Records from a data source
______

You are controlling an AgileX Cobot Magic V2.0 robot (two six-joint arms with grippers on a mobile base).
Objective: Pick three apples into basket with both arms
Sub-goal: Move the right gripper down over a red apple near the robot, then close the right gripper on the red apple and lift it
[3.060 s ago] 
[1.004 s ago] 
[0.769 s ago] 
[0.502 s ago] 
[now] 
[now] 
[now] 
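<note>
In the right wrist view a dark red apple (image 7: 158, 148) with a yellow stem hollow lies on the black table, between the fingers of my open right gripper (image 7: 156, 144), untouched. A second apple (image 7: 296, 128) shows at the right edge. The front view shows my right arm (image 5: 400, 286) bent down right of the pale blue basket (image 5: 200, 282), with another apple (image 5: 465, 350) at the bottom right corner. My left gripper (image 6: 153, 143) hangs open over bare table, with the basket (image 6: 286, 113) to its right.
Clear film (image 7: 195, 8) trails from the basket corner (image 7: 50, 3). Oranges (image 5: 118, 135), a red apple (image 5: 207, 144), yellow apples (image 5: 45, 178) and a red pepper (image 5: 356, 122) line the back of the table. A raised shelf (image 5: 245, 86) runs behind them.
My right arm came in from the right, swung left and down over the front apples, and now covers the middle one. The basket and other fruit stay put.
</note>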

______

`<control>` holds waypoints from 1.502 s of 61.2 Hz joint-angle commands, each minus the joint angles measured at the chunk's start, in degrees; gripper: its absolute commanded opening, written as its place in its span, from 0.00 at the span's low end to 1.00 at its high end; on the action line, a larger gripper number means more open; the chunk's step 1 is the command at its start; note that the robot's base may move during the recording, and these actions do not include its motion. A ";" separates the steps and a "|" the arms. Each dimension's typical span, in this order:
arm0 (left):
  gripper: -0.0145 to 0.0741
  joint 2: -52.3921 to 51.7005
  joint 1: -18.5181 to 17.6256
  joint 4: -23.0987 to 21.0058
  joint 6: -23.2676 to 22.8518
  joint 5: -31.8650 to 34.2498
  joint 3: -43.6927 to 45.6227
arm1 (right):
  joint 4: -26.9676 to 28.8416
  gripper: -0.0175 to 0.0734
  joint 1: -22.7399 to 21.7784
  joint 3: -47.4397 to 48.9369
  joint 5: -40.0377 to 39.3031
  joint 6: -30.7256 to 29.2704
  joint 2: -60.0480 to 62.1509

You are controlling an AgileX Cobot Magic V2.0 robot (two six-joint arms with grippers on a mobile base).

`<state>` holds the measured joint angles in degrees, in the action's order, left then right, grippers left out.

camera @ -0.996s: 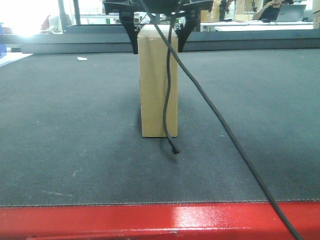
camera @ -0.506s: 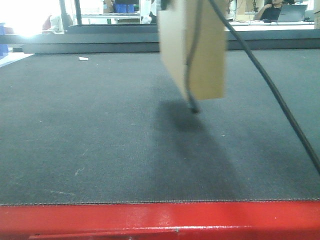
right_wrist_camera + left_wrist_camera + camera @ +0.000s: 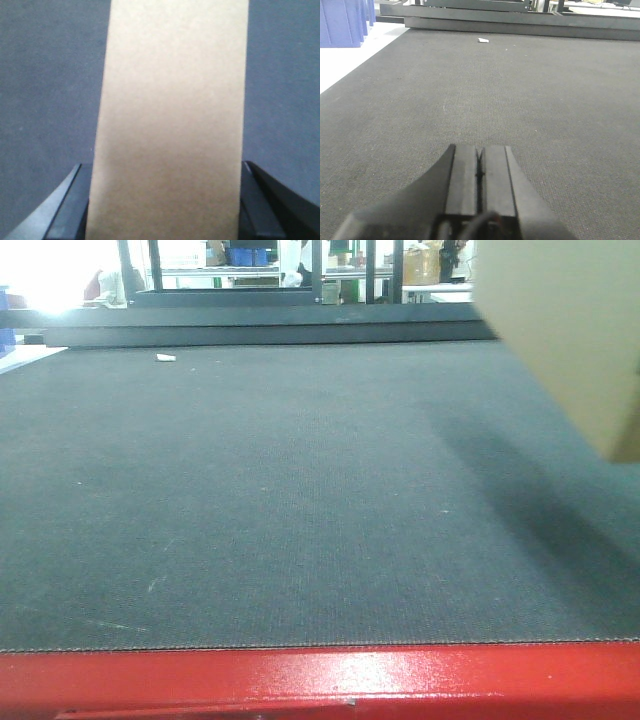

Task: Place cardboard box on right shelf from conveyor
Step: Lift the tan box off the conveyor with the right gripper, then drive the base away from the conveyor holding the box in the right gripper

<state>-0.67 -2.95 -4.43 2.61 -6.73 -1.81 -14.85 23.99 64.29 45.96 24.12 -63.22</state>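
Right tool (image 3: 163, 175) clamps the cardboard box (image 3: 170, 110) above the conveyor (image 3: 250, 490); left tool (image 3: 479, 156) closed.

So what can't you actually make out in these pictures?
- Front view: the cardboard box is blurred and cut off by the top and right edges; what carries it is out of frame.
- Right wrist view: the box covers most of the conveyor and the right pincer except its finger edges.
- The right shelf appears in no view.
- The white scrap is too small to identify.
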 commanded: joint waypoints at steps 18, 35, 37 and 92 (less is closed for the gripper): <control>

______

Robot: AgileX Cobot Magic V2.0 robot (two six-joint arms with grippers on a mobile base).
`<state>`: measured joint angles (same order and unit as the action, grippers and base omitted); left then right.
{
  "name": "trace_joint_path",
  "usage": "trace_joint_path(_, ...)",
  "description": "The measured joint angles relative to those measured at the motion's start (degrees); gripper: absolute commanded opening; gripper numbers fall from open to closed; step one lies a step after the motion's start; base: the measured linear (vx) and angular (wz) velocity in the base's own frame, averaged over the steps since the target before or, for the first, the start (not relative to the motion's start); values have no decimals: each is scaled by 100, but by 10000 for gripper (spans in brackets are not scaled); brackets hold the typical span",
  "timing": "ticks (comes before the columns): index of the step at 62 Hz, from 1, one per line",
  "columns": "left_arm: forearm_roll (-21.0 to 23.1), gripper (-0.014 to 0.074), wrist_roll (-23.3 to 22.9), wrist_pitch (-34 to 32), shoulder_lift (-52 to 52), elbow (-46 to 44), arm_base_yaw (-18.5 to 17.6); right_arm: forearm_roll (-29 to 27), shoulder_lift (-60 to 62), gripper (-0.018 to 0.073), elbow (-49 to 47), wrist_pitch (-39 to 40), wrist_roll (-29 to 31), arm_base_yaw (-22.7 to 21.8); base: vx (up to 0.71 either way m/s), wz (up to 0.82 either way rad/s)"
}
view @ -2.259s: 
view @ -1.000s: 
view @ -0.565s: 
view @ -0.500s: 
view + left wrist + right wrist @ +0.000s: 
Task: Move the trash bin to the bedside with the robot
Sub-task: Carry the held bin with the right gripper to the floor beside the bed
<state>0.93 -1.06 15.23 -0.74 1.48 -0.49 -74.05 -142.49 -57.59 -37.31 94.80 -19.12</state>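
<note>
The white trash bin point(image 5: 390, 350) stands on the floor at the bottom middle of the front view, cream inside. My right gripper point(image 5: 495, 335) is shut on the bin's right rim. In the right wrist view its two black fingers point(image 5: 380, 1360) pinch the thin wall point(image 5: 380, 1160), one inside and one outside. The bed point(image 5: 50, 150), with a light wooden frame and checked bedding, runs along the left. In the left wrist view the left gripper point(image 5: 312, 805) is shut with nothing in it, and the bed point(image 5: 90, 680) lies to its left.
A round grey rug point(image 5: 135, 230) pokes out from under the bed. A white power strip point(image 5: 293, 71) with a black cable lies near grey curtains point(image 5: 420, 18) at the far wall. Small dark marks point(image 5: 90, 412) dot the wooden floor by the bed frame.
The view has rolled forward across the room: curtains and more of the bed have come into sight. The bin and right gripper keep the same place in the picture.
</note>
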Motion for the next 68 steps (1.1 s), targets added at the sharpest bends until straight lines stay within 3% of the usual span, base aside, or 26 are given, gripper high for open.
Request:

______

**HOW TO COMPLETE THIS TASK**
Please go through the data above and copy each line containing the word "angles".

**TASK RESULT**
`<control>` holds waypoints from 1.502 s of 61.2 Hz joint-angle commands, each minus the joint angles measured at the chunk's start, in degrees; gripper: its absolute commanded opening, written as its place in its span, from 0.00 at the span's low end to 1.00 at its high end; on the action line, a larger gripper number means more open; the chunk's step 1 is the command at its start; note that the robot's base may move during the recording, and these actions do not include its motion. A ";" separates the steps and a "|" the arms. Each dimension's typical span, in this order:
`<state>` holds the measured joint angles in degrees, in the action's order, left then right, grippers left out.
`<state>`: measured joint angles (same order and unit as the action, grippers and base omitted); left then right.
  "description": "The measured joint angles relative to those measured at the motion's start (degrees); gripper: absolute commanded opening; gripper numbers fall from open to closed; step one lies a step after the motion's start; base: the measured linear (vx) and angular (wz) velocity in the base's own frame, averaged over the steps since the target before or, for the first, the start (not relative to the motion's start); values have no decimals: each is scaled by 100, but by 10000 for gripper (spans in brackets are not scaled); brackets hold the typical span",

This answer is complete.